El epoprostenol intravenoso es eficaz para reducir la presión en la arteria pulmonar, mejorando el desempeño durante el ejercicio y prolongando la supervivencia en PPAH. Por su semivida plasmática corta, debe administrarse prostaciclina en goteo intravenoso continuo utilizando una bomba de infusión. Los efectos secundarios comunes incluyen cefalea, rubor, diarrea, náusea y dolor de mandíbula. El goteo intravenoso continuo es inconveniente y costoso lo que ha llevado al desarrollo de análogos más estables de la prostaciclina. Treprostinil se administra en goteo subcutáneo continuo o en inhalación y consiste de cuatro sesiones de tratamiento al día con nueve inhalaciones por sesión. El beraprost sódico administrado por vía oral parece ser un poco menos eficaz y su efecto parece disminuir después de tres meses de tratamiento, de forma que no se ha aprobado en la mayor parte de los países. Iloprost es un análogo estable que se administra por inhalación, pero es necesario administrarlo en nebulización seis a nueve veces al día; se acompaña de los efectos secundarios de vasodilatación de la prostaciclina, lo que incluye síncope. También puede causar tos y broncoconstricción porque sensibiliza a los nervios sensoriales de las vías respiratorias.

Antagonistas de los receptores de endotelina

La endotelina-1 (ET-1) es un vasoconstrictor pulmonar potente que se produce en grandes cantidades en PAH. ET-1 ocasiona la contracción de las células de músculo liso vascular y causa proliferación principalmente a través de receptores ET_A. Los receptores ET_B median la liberación de prostaciclina y NO de las células endoteliales. Hoy en día se encuentran disponibles en el comercio varios antagonistas de endotelina para el tratamiento de PPAH (cap. 26).

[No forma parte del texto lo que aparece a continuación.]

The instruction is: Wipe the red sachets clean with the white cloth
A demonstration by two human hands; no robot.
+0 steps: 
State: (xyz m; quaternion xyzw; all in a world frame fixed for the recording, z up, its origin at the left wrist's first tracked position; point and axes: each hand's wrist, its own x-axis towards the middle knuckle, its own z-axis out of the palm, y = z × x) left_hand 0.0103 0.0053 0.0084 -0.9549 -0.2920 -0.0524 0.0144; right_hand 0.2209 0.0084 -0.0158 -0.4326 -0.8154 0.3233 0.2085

El bosentano fue el primer antagonista de ET desarrollado por su antagonismo de los receptores ET_A y ET_B. Varios estudios clínicos a largo plazo han establecido la eficacia del bosentano para reducir los síntomas y mejorar la mortalidad en PPAH. La dosis de inicio es de 62.5 mg cada 12 h por cuatro semanas, y después se incrementa la dosis de mantenimiento, de 125 mg cada 12 h. En términos generales, el fármaco es bien tolerado. Los efectos secundarios incluyen pruebas de función hepática anormales, anemia, cefalea, edema periférico y congestión nasal. Dado el riesgo de lesión hepática grave, deben vigilarse una vez al mes las concentraciones séricas de aminotransferasas hepáticas. Un efecto secundario es el riesgo de atrofia testicular e infertilidad; el bosentano es potencialmente teratógeno.

El ambrisentano es un antagonista selectivo de los receptores ET_A. Se administra por vía oral una vez al día en dosis de 5 a 10 mg. La ventaja teórica de antagonizar sólo los receptores ET_A es que los receptores ET_B pueden continuar estimulando la liberación de PGI₂ y NO, proporcionando un mayor efecto terapéutico. Sin embargo, su eficacia clínica es similar a la del bosentano, al igual que sus efectos secundarios. El uso de ambrisentano también requiere vigilancia mensual de las aminotransferasas hepáticas. El sitaxsentano (no disponible en Estados Unidos) es similar al ambrisentano pero es menos probable que cause disfunción hepática.

Inhibidores de la fosfodiesterasa 5

El óxido nítrico activa la guanilato ciclasa soluble para incrementar el cGMP, que se hidroliza a 5′GMP por acción de PDE5 (cap. 27). La elevación de cGMP en el músculo liso causa relajación (cap. 3), que es prolongada y acentuada por la inhibición de PDE5. En el lecho pulmonar, la inhibición de PDE5 induce vasodilatación.

Sildenafilo. Es un inhibidor selectivo de PDE5 que se administra en una dosis que es más baja de la utilizada para la disfunción eréctil (20 mg cada 8 h por vía oral en comparación con 100 mg; cap. 27). Es eficaz para reducir la resistencia pulmonar y mejora la tolerancia al ejercicio en pacientes con PAH. Los efectos secundarios incluyen cefalea, rubor, dispepsia y trastornos visuales.

Tadalafilo. Tiene mayor duración de acción que el sildenafilo, de forma que es apropiado para la dosificación una vez al día. Ha sido aprobado en el grupo 1 de la Organización Mundial de la Salud para PAH con el fin de mejorar la tolerancia al esfuerzo.